A man walks past the Xbox logo at the Microsoft...

A man walks past the Xbox logo at the Microsoft booth during the E3 game show in Los Angeles, Tuesday, June 11, 2013. Credit: AP/Jae C. Hong

REDMOND, Wash. — Microsoft is cutting 4,800 jobs, about 2.1% of its global workforce, including a large number of workers at its Xbox video game business.

The layoffs included 1,600 Xbox workers, with more to come this year in a broader reorganization designed to “reset” Xbox as it faces heightened competition, the company said Monday.

“Our business today is not healthy,” said a memo from Xbox CEO Asha Sharma, who took over the gaming division earlier this year. “We are operating at margins that are 3-10x lower than comparable platform and publishing businesses.”

Sharma said the industry, in which Xbox competes with Sony's PlayStation and Nintendo's Switch, is facing a severe “hardware crisis” as costs soar for console components.

Beyond the layoffs announced Monday, Sharma said Xbox expects another 1,600 job cuts over the course of the fiscal year that began last week. The company is also spinning off four video game development studios previously acquired by Microsoft.
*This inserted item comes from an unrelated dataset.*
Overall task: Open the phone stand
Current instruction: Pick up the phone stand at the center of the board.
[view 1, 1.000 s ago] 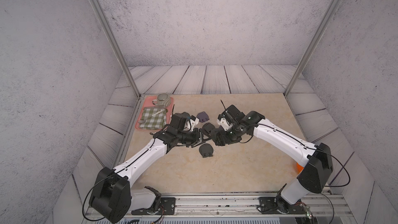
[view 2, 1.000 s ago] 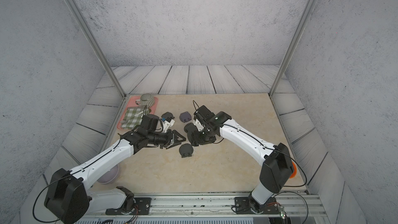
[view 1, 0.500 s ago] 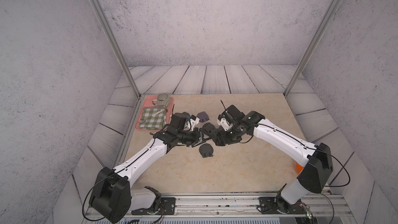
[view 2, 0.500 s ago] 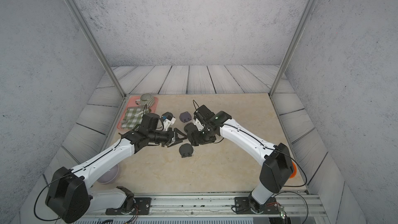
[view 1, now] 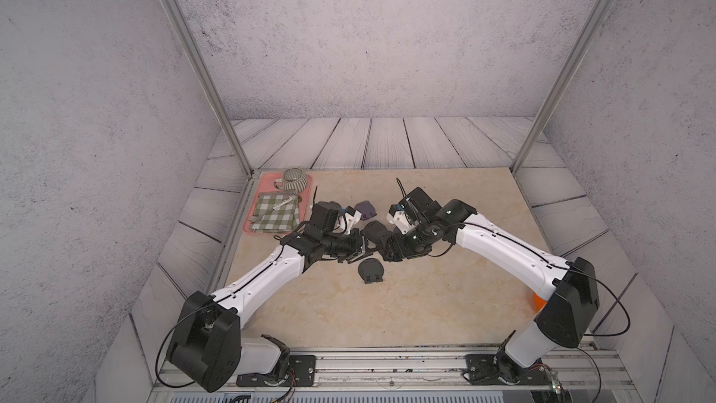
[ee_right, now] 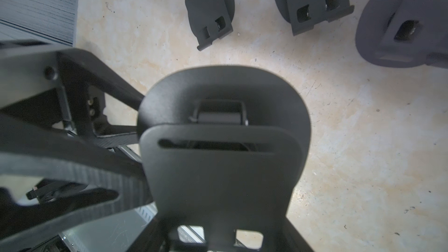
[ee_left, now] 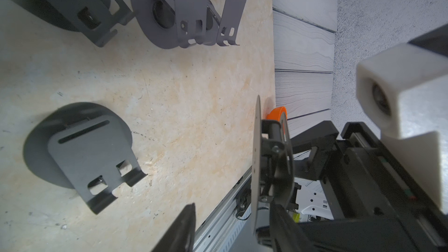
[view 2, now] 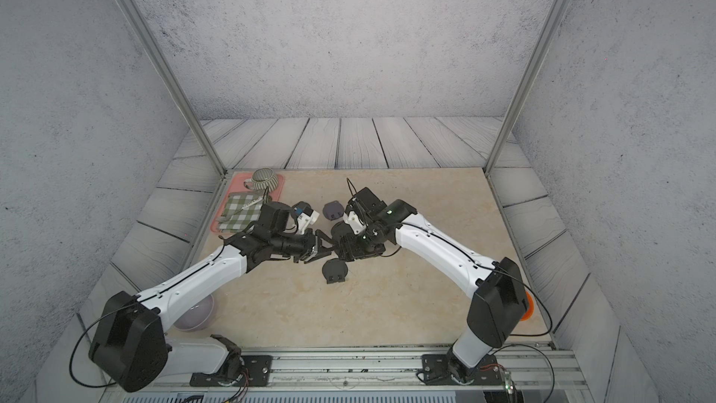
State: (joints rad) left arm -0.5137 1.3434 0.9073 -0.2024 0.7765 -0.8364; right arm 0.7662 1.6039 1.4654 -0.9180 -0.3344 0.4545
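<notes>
- In both top views, my right gripper [view 1: 387, 250] is clamped on the dark grey metal phone stand [view 1: 377, 232], a round base with a slotted plate hinged to it. The stand is held off the beige stone-look table [view 1: 426, 304], near its middle and between the two arms.
- My left gripper [view 1: 366, 253] meets it from the other side, jaws parted to a middling width and holding nothing.
- Here I count three stands: the held one and two lying on the table. They are a dark folded stand [view 1: 370, 271] just in front of the grippers and a purple-grey stand [view 1: 365, 209] behind them.
- In the left wrist view the phone stand [ee_left: 271, 166] shows edge-on, its two plates nearly parallel, so I judge it not yet opened.
- My left fingers [ee_left: 186, 224] stand apart on either side of the thin plate. I cannot tell whether either one touches it.
- On the table in this view I count three stands for certain. A slotted plate at the far side may belong to a fourth.
- In the right wrist view the phone stand [ee_right: 223, 166] fills the frame, its lower edge pinched between my right fingers. Three more stands lie on the table beyond, which makes four.
- As I judge the step, the right side is bracing the stand while the left lines up on one plate.
- The next move calls for the left gripper to close on that plate alone. It should then swing the plate about the hinge while the right keeps its grip firm.
</notes>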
Nearly three years ago, Microsoft closed a $69 billion deal to acquire gaming giant Activision Blizzard, maker of “Call of Duty” and other blockbuster franchises. The company said at the time it wanted to broaden its game development portfolio and offer a Netflix-like streaming subscription service, but the strategy doesn't appear to have been enough to get ahead of the competition.

“While those businesses have created meaningful value, they did not grow at the pace we expected,” Sharma said.

The Xbox cuts are in addition to broader Microsoft layoffs that the software giant's chief people officer Amy Coleman tied to unspecified changes in customer needs.

“I also want to be direct that the roles eliminated today are not being replaced by AI,” Coleman wrote in a blog post.

The layoffs followed voluntary buyouts that Microsoft began offering to about 8,750 people in May. More than 30% of eligible workers accepted those voluntary retirement offers, Coleman said Monday.